GOAL OF THE EXERCISE:
Please transcribe the data exactly, with nothing left out.

= Beginning of Section =

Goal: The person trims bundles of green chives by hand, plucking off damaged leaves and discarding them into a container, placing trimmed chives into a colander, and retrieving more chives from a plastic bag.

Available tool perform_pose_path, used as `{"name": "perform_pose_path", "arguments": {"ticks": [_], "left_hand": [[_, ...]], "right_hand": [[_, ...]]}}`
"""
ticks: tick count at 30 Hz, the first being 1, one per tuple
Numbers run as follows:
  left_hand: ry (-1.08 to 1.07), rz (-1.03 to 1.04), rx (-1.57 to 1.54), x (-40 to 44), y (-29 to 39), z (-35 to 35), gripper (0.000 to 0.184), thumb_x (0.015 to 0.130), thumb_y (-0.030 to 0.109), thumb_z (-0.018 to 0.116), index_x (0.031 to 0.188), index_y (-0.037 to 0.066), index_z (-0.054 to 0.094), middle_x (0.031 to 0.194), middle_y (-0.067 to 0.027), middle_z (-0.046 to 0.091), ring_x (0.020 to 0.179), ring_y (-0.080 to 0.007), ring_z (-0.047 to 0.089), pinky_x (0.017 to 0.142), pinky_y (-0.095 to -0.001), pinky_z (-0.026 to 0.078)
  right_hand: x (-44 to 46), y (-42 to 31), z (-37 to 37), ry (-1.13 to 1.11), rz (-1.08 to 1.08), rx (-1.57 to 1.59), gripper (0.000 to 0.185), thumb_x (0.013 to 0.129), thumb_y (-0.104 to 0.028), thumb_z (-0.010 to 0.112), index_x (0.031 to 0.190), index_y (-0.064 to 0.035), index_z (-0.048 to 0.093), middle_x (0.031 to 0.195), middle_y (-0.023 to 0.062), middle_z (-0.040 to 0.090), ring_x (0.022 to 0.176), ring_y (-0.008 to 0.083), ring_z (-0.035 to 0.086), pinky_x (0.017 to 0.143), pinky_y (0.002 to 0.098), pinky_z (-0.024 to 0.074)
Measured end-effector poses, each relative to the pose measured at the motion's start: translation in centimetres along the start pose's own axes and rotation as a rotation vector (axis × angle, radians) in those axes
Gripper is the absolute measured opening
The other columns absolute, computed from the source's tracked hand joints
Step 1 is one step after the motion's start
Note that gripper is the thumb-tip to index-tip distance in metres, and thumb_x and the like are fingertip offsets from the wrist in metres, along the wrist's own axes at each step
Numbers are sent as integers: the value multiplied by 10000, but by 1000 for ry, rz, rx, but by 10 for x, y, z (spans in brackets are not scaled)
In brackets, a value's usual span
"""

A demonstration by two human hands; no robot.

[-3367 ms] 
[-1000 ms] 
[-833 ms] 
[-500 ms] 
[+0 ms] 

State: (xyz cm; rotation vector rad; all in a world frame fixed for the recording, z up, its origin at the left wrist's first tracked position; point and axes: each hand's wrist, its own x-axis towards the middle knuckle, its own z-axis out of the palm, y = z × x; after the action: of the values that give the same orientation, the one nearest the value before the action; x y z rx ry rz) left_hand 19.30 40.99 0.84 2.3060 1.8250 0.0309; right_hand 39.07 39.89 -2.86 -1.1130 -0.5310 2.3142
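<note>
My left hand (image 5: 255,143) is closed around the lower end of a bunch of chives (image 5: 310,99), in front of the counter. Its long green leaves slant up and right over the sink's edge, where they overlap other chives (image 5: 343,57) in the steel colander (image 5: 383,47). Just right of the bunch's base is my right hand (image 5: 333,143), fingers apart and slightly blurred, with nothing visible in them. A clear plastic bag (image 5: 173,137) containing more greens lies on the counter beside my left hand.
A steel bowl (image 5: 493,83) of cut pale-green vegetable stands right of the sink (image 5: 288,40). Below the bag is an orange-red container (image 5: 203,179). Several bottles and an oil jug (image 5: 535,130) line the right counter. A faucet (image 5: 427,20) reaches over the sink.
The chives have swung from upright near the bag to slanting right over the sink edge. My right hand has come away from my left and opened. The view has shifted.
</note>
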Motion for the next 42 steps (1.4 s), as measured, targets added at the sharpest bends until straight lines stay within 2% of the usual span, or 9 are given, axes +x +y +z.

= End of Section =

TASK SOLUTION:
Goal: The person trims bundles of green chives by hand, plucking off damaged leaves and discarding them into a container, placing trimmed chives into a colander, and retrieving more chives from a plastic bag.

Available tool perform_pose_path, used as `{"name": "perform_pose_path", "arguments": {"ticks": [_], "left_hand": [[_, ...]], "right_hand": [[_, ...]]}}`
"""
ticks: tick count at 30 Hz, the first being 1, one per tuple
Numbers run as follows:
  left_hand: ry (-1.08 to 1.07), rz (-1.03 to 1.04), rx (-1.57 to 1.54), x (-40 to 44), y (-29 to 39), z (-35 to 35), gripper (0.000 to 0.184), thumb_x (0.015 to 0.130), thumb_y (-0.030 to 0.109), thumb_z (-0.018 to 0.116), index_x (0.031 to 0.188), index_y (-0.037 to 0.066), index_z (-0.054 to 0.094), middle_x (0.031 to 0.194), middle_y (-0.067 to 0.027), middle_z (-0.046 to 0.091), ring_x (0.020 to 0.179), ring_y (-0.080 to 0.007), ring_z (-0.047 to 0.089), pinky_x (0.017 to 0.142), pinky_y (-0.095 to -0.001), pinky_z (-0.026 to 0.078)
  right_hand: x (-44 to 46), y (-42 to 31), z (-37 to 37), ry (-1.13 to 1.11), rz (-1.08 to 1.08), rx (-1.57 to 1.59), gripper (0.000 to 0.185), thumb_x (0.013 to 0.129), thumb_y (-0.104 to 0.028), thumb_z (-0.010 to 0.112), index_x (0.031 to 0.190), index_y (-0.064 to 0.035), index_z (-0.048 to 0.093), middle_x (0.031 to 0.195), middle_y (-0.023 to 0.062), middle_z (-0.040 to 0.090), ring_x (0.022 to 0.176), ring_y (-0.008 to 0.083), ring_z (-0.035 to 0.086), pinky_x (0.017 to 0.143), pinky_y (0.002 to 0.098), pinky_z (-0.024 to 0.074)
Measured end-effector poses, each relative to the pose measured at the motion's start: translation in centimetres along the start pose's own axes and rotation as a rotation vector (axis × angle, radians) in those axes
Gripper is the absolute measured opening
The other columns absolute, computed from the source's tracked hand joints
Step 1 is one step after the motion's start
Note that gripper is the thumb-tip to index-tip distance in metres, and thumb_x and the like are fingertip offsets from the wrist in metres, along the wrist's own axes at each step
Numbers are sent as integers: the value multiplied by 10000, but by 1000 for ry, rz, rx, but by 10 for x, y, z (spans in brackets are not scaled)
In brackets, a value's usual span
"""

A demonstration by two human hands; no robot.

[-3367 ms] 
[-1000 ms] 
[-833 ms] 
[-500 ms] 
[+0 ms] 

State: (xyz cm; rotation vector rad; all in a world frame fixed for the recording, z up, its origin at the left wrist's first tracked position; point and axes: each hand's wrist, its own x-axis towards the middle knuckle, its own z-axis out of the palm, y = z × x; after the action: of the values that give the same orientation, the one nearest the value before the action; x y z rx ry rz) left_hand 19.30 40.99 0.84 2.3060 1.8250 0.0309; right_hand 39.07 39.89 -2.86 -1.1130 -0.5310 2.3142
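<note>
My left hand (image 5: 255,143) is closed around the lower end of a bunch of chives (image 5: 310,99), in front of the counter. Its long green leaves slant up and right over the sink's edge, where they overlap other chives (image 5: 343,57) in the steel colander (image 5: 383,47). Just right of the bunch's base is my right hand (image 5: 333,143), fingers apart and slightly blurred, with nothing visible in them. A clear plastic bag (image 5: 173,137) containing more greens lies on the counter beside my left hand.
A steel bowl (image 5: 493,83) of cut pale-green vegetable stands right of the sink (image 5: 288,40). Below the bag is an orange-red container (image 5: 203,179). Several bottles and an oil jug (image 5: 535,130) line the right counter. A faucet (image 5: 427,20) reaches over the sink.
The chives have swung from upright near the bag to slanting right over the sink edge. My right hand has come away from my left and opened. The view has shifted.
</note>
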Motion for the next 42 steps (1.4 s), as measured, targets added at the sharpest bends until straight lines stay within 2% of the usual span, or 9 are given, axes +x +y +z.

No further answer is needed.